The former first lady opens up about her early life, her journey to the White House, and the eight history-making years that followed.

It’s not surprising that Obama grew up a rambunctious kid with a stubborn streak and an “I’ll show you” attitude. After all, it takes a special kind of moxie to survive being the first African-American FLOTUS—and not only survive, but thrive. For eight years, we witnessed the adversity the first family had to face, and now we get to read what it was really like growing up in a working-class family on Chicago’s South Side and ending up at the world’s most famous address. As the author amply shows, her can-do attitude was daunted at times by racism, leaving her wondering if she was good enough.
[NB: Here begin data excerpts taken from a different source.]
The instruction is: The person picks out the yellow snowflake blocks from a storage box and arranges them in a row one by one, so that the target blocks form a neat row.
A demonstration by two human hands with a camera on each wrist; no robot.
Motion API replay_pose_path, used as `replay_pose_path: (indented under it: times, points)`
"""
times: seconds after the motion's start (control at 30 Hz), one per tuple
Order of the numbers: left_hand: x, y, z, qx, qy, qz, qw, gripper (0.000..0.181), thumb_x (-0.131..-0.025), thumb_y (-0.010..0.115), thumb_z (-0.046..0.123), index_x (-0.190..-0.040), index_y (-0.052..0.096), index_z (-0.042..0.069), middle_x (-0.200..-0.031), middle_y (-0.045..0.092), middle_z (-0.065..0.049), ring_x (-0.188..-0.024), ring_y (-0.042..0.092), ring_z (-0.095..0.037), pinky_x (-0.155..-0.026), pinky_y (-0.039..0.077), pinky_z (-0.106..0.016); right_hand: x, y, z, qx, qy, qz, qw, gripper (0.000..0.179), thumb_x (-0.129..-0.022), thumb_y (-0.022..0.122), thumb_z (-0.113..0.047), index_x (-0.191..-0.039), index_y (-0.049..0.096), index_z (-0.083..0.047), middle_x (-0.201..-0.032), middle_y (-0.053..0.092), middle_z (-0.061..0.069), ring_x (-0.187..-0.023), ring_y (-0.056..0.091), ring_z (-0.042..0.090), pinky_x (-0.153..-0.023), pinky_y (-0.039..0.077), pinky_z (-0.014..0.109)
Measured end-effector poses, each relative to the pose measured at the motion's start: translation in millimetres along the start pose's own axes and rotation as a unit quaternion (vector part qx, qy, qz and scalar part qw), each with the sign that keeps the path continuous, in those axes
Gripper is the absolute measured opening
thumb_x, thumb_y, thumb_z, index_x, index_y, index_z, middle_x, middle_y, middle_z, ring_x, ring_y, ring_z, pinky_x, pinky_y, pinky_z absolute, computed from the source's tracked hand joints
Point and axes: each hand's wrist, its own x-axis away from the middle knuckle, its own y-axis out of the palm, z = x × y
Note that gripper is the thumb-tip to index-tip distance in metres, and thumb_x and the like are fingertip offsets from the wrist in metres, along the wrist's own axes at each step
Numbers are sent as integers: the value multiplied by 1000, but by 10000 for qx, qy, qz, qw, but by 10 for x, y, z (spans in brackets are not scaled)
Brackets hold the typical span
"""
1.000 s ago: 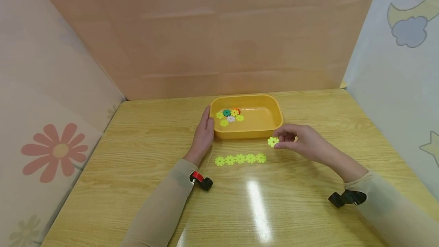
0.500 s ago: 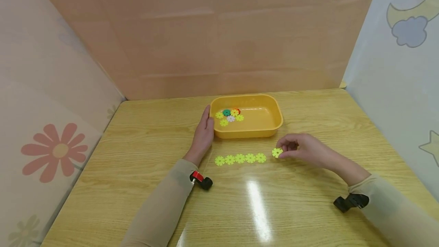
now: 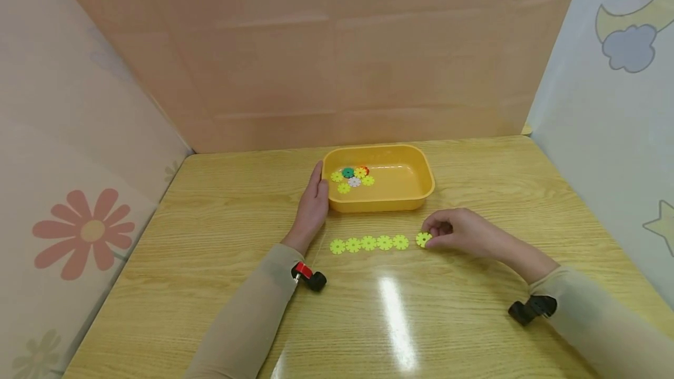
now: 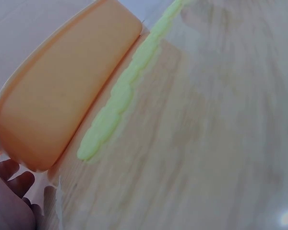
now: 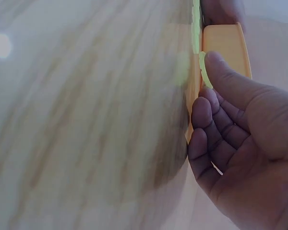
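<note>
My right hand [image 3: 463, 231] pinches a yellow-green flower-shaped plastic disc [image 3: 423, 240] between thumb and fingers, low over the table. Left of it lies a straight row of several matching discs [image 3: 368, 243], their edges meeting or overlapping; a small gap parts the row from the pinched piece. In the right wrist view the held disc [image 5: 205, 70] appears edge-on by the thumb. My left hand [image 3: 312, 209] rests along the left side of a yellow plastic tray [image 3: 379, 206], fingers nearly straight in the head view. The left wrist view shows fingertips [image 4: 21, 184] beside the tray's corner.
Inside the tray, toward its left, lie several loose discs: yellow ones, a green one [image 3: 348, 173], a white one [image 3: 354, 182] and a partly covered red one. A pinkish panel [image 3: 337, 75] stands behind the wooden table [image 3: 237, 192], with printed panels on both sides.
My right hand has brought the disc from beside the tray's front right corner toward me, down near the right end of the row. My left hand and the tray stay put.
</note>
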Motion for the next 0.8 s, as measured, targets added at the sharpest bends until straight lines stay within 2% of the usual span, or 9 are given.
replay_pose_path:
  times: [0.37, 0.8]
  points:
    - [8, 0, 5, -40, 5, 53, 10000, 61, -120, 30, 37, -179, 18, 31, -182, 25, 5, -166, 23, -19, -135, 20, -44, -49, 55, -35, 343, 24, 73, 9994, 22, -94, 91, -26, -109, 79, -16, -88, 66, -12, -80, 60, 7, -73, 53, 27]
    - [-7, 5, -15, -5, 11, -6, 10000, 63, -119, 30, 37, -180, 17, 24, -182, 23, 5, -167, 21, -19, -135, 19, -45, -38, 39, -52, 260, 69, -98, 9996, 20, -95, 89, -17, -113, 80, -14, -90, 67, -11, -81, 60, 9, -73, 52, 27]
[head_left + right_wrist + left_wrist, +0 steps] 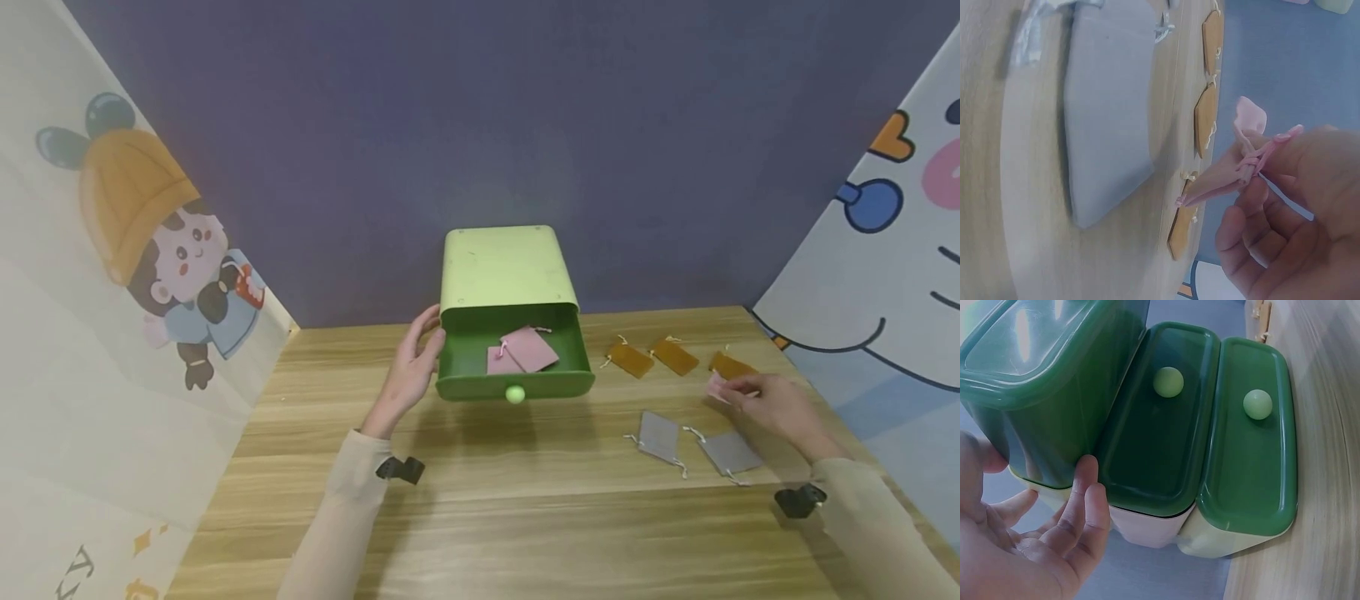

Nevertheless, she persisted, graduating from Chicago’s first magnet high school, Princeton, and Harvard Law School, and pursuing careers in law and the nonprofit world. With her characteristic candor and dry wit, she recounts the story of her fateful meeting with her future husband. Once they were officially a couple, her feelings for him turned into a “toppling blast of lust, gratitude, fulfillment, wonder.” But for someone with a “natural resistance to chaos,” being the wife of an ambitious politician was no small feat, and becoming a mother along the way added another layer of complexity. Throw a presidential campaign into the mix, and even the most assured woman could begin to crack under the pressure. Later, adjusting to life in the White House was a formidable challenge for the self-described “control freak”—not to mention the difficulty of sparing their daughters the ugly side of politics and preserving their privacy as much as possible. Through it all, Obama remained determined to serve with grace and help others through initiatives like the White House garden and her campaign to fight childhood obesity. And even though she deems herself “not a political person,” she shares frank thoughts about the 2016 election.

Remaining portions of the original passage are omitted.